Staunton, March 24 – Vladimir Putin’s transformation of Russia into a totalitarian, militarist and chauvinist state mean that the Kazan Tatars can see no future for themselves in that country as long as he is its president and is carrying out such policies, according to a declaration of the Millli Mejlis of the Kazan Tatar nation.
Because of Putin’s actions in Crimea which reflect his double standards on self-determination and his oppression of the non-Russian and non-Orthodox population of the Russian Federation, the parallel national parliament of that republic says that Tatarstan must leave Russia “in order to preserve our nation, language and religion.”
The Kazan Tatars are the second largest nationality in the Russian Federation with some six million people, and they are situated in the oil and gas rich Middle Volga through which all of Moscow’s transportation and communication links pass between European Russia and Siberia and the Far East. Their disaffection after Crimea thus constitutes a major problem for Moscow.
The Milli Mejlis, in a declaration distributed by email yesterday, declared that Putin’s actions in Crimea have created “a new situation” in “the international geopolitical space” and that development in turn has forced the Kazan Tatars to recall the March 1992 referendum in their homeland. (For the meeting where this appeal was prepared, see here.

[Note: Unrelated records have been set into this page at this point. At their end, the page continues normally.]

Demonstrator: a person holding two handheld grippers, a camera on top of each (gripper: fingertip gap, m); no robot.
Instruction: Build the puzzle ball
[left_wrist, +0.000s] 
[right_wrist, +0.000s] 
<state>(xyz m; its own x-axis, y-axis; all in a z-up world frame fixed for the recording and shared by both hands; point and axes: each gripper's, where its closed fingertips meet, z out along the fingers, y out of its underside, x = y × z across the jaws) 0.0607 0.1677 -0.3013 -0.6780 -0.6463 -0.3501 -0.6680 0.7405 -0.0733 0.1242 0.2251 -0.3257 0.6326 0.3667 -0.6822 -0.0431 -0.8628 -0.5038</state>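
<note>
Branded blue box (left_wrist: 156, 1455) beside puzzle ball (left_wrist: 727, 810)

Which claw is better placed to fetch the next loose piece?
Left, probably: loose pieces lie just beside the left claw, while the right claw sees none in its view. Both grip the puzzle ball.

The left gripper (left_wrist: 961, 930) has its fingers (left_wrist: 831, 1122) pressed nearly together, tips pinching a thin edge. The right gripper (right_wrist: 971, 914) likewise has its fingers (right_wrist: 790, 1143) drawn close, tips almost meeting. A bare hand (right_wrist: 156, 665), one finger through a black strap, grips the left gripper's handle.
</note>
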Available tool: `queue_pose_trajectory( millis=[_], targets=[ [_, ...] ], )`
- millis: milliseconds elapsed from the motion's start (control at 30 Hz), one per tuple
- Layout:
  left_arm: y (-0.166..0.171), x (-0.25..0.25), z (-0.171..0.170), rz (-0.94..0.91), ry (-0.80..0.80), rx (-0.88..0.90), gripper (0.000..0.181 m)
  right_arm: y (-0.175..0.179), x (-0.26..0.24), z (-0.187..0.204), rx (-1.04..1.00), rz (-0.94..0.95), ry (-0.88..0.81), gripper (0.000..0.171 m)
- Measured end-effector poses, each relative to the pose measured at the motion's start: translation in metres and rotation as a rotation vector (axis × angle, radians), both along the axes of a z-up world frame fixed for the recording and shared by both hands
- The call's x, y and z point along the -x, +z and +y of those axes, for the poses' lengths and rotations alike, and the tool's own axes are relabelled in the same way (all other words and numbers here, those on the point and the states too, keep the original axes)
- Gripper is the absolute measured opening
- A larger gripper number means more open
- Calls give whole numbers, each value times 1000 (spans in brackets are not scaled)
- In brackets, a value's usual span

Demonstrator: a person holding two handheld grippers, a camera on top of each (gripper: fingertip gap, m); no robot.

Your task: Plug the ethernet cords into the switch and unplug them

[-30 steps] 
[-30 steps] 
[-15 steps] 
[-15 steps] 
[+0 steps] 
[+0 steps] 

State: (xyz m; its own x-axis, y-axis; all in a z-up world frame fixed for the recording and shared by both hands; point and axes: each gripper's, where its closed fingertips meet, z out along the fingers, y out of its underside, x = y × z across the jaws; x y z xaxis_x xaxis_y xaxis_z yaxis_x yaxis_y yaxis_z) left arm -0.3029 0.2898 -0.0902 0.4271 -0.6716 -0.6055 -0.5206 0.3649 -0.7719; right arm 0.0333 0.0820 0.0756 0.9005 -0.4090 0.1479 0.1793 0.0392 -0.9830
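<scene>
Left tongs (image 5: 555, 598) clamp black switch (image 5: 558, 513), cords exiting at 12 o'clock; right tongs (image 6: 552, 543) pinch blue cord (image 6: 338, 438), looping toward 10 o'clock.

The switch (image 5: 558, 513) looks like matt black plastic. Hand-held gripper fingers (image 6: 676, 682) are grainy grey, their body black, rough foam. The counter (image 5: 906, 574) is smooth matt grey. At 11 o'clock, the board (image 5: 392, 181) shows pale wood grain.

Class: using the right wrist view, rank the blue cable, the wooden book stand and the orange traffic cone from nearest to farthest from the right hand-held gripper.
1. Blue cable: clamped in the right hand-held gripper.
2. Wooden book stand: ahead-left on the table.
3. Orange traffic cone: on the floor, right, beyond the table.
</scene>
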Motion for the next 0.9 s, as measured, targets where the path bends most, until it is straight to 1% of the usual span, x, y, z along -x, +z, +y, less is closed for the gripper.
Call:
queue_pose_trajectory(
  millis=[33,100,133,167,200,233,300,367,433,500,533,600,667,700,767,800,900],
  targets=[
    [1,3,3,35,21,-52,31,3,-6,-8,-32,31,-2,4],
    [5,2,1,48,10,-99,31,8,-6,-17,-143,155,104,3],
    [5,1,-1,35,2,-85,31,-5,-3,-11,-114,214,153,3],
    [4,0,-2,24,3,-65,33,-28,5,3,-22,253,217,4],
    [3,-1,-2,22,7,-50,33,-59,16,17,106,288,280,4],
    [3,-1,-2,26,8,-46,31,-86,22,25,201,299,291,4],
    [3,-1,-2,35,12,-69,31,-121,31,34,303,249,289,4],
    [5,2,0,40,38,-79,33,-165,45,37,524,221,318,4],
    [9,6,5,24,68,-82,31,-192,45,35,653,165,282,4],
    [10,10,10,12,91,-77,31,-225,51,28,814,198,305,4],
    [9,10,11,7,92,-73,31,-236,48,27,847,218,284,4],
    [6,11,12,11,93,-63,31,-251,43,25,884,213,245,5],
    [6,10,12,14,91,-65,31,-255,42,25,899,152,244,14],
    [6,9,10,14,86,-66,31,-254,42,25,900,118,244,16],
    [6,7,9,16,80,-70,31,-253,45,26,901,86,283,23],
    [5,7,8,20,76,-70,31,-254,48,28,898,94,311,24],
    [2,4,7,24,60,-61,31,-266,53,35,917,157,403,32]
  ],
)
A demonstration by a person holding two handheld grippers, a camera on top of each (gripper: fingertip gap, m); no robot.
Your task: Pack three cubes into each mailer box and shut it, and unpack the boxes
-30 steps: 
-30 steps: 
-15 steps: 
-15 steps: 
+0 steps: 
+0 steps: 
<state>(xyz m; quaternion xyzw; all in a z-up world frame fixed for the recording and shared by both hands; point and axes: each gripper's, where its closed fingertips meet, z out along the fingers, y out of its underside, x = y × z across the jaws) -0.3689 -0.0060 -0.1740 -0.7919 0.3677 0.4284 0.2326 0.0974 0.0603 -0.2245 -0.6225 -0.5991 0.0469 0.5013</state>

In that vote, the declaration says, 61.4 percent of the population voted for the independence of Tatarstan. International observers did not find any violations in the way the voting was carried out and said that it was in full correspondence with “all international norms” and fully legitimate.
But “Russia did not recognize the results of this referendum,” the declaration, which is signed by Fausziya Bayramova, the president of the Milli Mejis of the Tatar People, notes. Even before the referendum took place, Moscow made all kinds of threats and put pressure on Kazan. The republic’s leadership conceded, but the people voted as they did.
Now, 22 years later, the situation is more serious. “Russia is being transformed into a totalitarian, militarist and extremely chauvinist state,” it says. “Despite its multi-national population, the Russian state has put as its task to make all of its citizens into [ethnic] Russians and Russian speakers.”
There is “open discrimination toward all non-Russian peoples national schools and newspapers re being closed, and the planned elimination of Muslims is being carried out. In such circumstances, we do not see a future for the Kazan Tatars in Russia.”
In the course of its “annexation of Crimea by means of a false referendum,” the appeal continues, “Russia covered itself by making reference to the supposed oppression of ethnic Russians by the new authorities in Kyiv and frequently talked about double standards,” a reference to Kosovo.
But it is Russia itself which is guilty of double standards, sometimes invoking the right of ethnic Russians to self-determination via referendum while denying that right to non-Russians like the Kazan Tatars.
“Tatar national organizations express their categorical disagreement with Russia’s policy toward other peoples and Islam,” the appeal concludes, and that means that for the sake of survival, “we must leave Russia.” To that end, they are appealing to the UN and the European Union to finally at long last recognize the results of the 1992 referendum.
Were the international community to do so – and it could cite the same principles of international law with better justification than Moscow has been using – that would put enormous pressure on the Russian government because it would beyond any doubt spark a new growth of nationalism not only in the Middle Volga but across Russia.
Quite obviously, that is unlikely to happen. On the one hand , many in the West will dismiss this appeal as the work of extremists, just as Moscow has done, even though it probably reflects the view of an even larger fraction of Kazan Tatars than the Crimean “referendum” did of that peninsula’s residents.
And on the other, the spread of such movements for national-self determination and independence across Russia now frightens many just as it did when it occurred in the USSR in 1989-1991 – and that fear will be enough to keep the international community on the sidelines even as Russia in an Orwellian fashion declares that some peoples have the right to self-determination while others do not.